**Work item**
Your reply should consist solely of the lines from the one containing "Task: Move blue" through the end of the data, restated word for word.

**Given material**
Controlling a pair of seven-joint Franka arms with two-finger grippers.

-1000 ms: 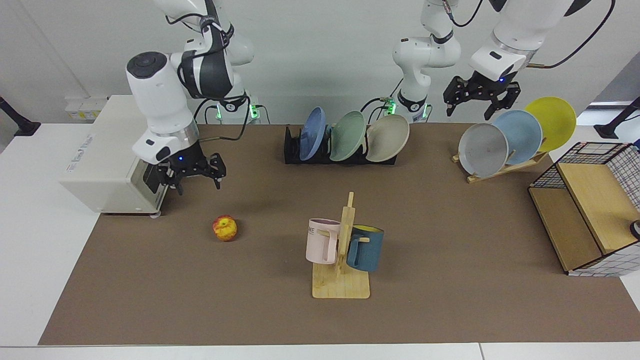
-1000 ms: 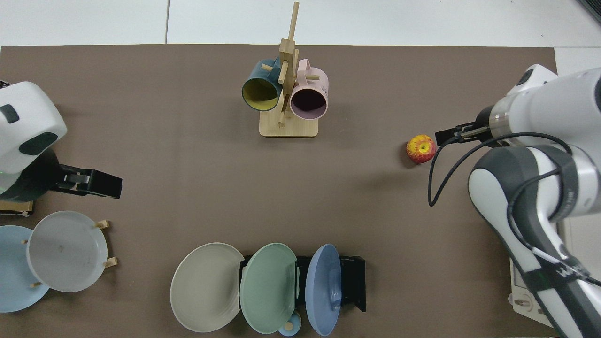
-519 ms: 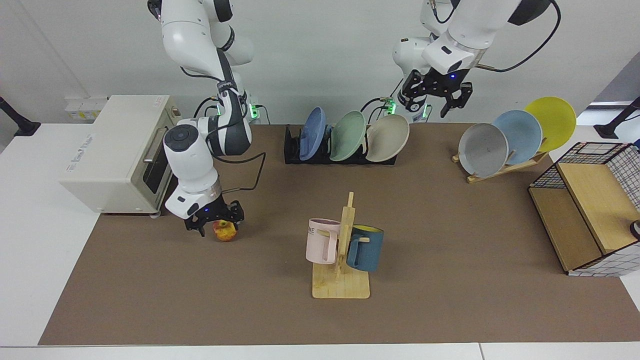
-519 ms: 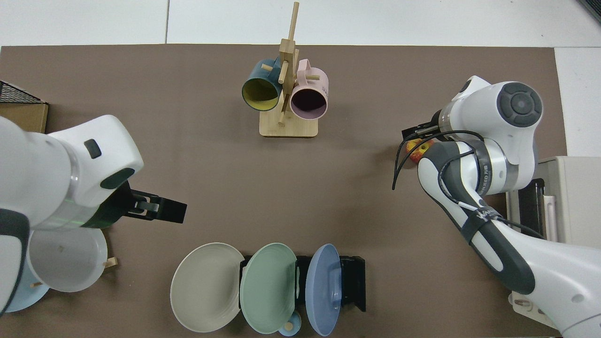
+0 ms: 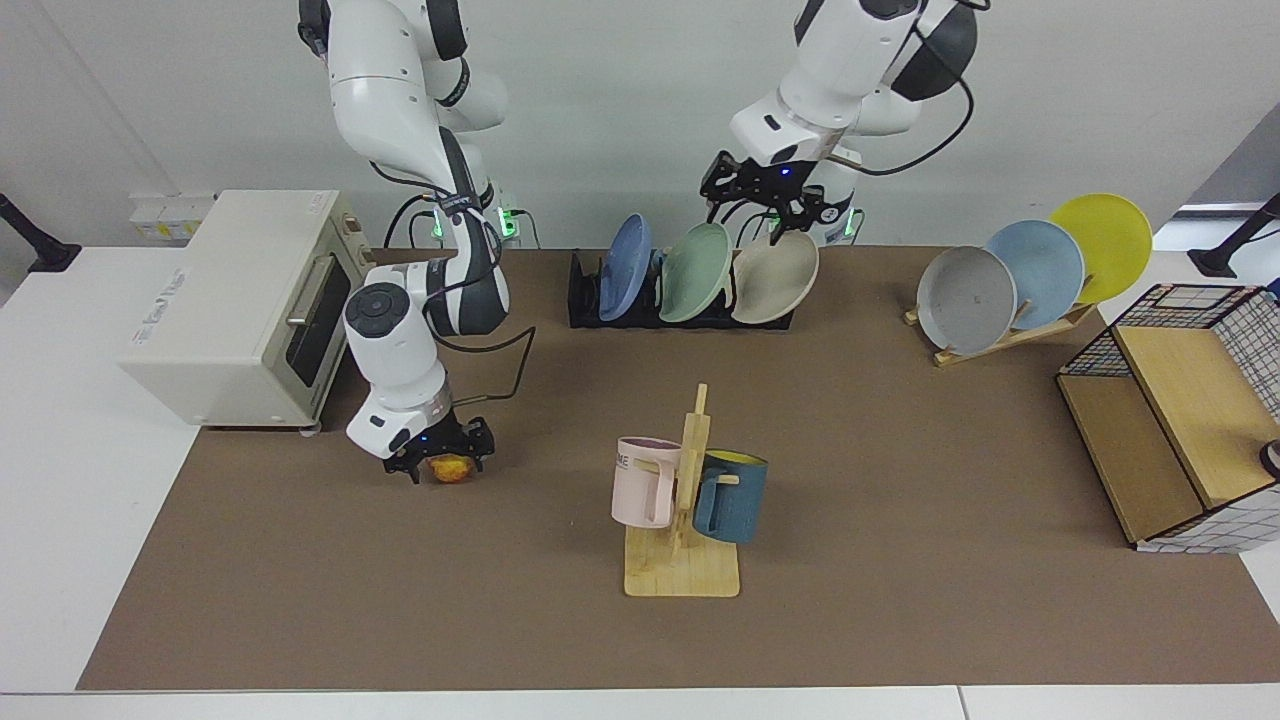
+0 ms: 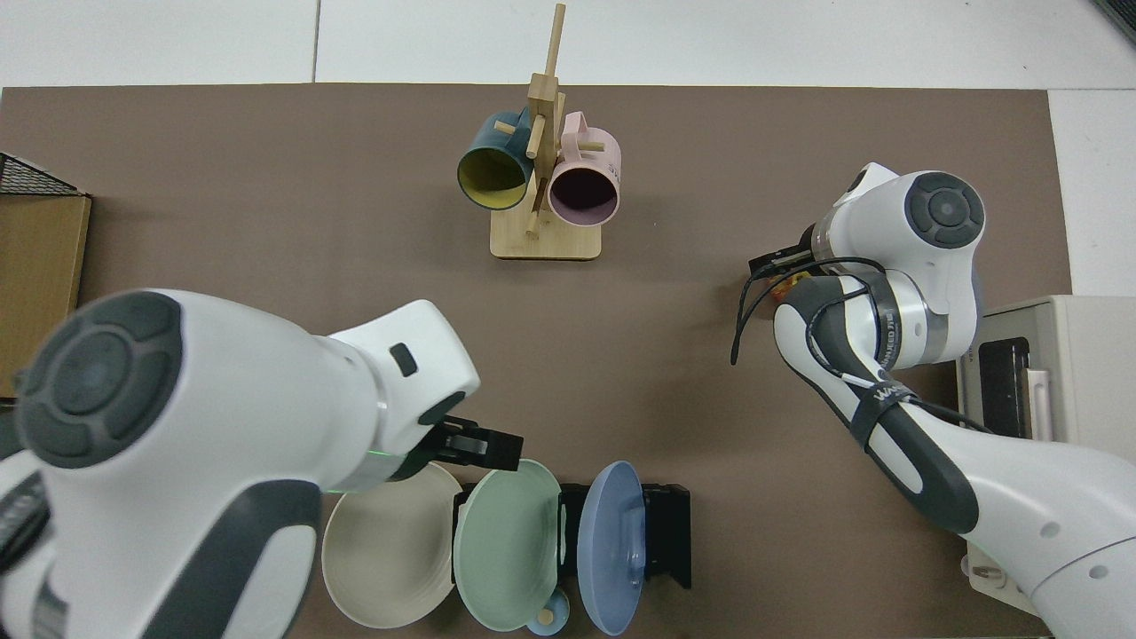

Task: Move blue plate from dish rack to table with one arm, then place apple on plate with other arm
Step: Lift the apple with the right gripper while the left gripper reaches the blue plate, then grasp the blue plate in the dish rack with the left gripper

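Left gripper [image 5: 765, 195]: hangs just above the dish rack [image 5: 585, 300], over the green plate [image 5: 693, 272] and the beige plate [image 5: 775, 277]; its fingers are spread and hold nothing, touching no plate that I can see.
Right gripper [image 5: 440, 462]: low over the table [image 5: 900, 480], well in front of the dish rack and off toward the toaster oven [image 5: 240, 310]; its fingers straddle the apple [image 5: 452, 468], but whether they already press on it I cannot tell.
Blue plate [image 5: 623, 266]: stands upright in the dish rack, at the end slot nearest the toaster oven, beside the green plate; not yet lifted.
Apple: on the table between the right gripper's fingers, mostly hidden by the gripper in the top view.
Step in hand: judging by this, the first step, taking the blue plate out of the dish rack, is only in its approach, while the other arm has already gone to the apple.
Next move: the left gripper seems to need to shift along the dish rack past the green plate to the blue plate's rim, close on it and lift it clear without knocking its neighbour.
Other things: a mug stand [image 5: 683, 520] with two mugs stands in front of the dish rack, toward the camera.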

**Response to the exercise**
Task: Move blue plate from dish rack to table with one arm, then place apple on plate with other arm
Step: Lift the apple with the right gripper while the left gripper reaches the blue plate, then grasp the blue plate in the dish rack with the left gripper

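Left gripper [image 5: 765, 195]: hangs just above the dish rack [image 5: 585, 300], over the green plate [image 5: 693, 272] and the beige plate [image 5: 775, 277]; its fingers are spread and hold nothing, touching no plate that I can see.
Right gripper [image 5: 440, 462]: low over the table [image 5: 900, 480], well in front of the dish rack and off toward the toaster oven [image 5: 240, 310]; its fingers straddle the apple [image 5: 452, 468], but whether they already press on it I cannot tell.
Blue plate [image 5: 623, 266]: stands upright in the dish rack, at the end slot nearest the toaster oven, beside the green plate; not yet lifted.
Apple: on the table between the right gripper's fingers, mostly hidden by the gripper in the top view.
Step in hand: judging by this, the first step, taking the blue plate out of the dish rack, is only in its approach, while the other arm has already gone to the apple.
Next move: the left gripper seems to need to shift along the dish rack past the green plate to the blue plate's rim, close on it and lift it clear without knocking its neighbour.
Other things: a mug stand [image 5: 683, 520] with two mugs stands in front of the dish rack, toward the camera.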

Nothing else remains for the exercise.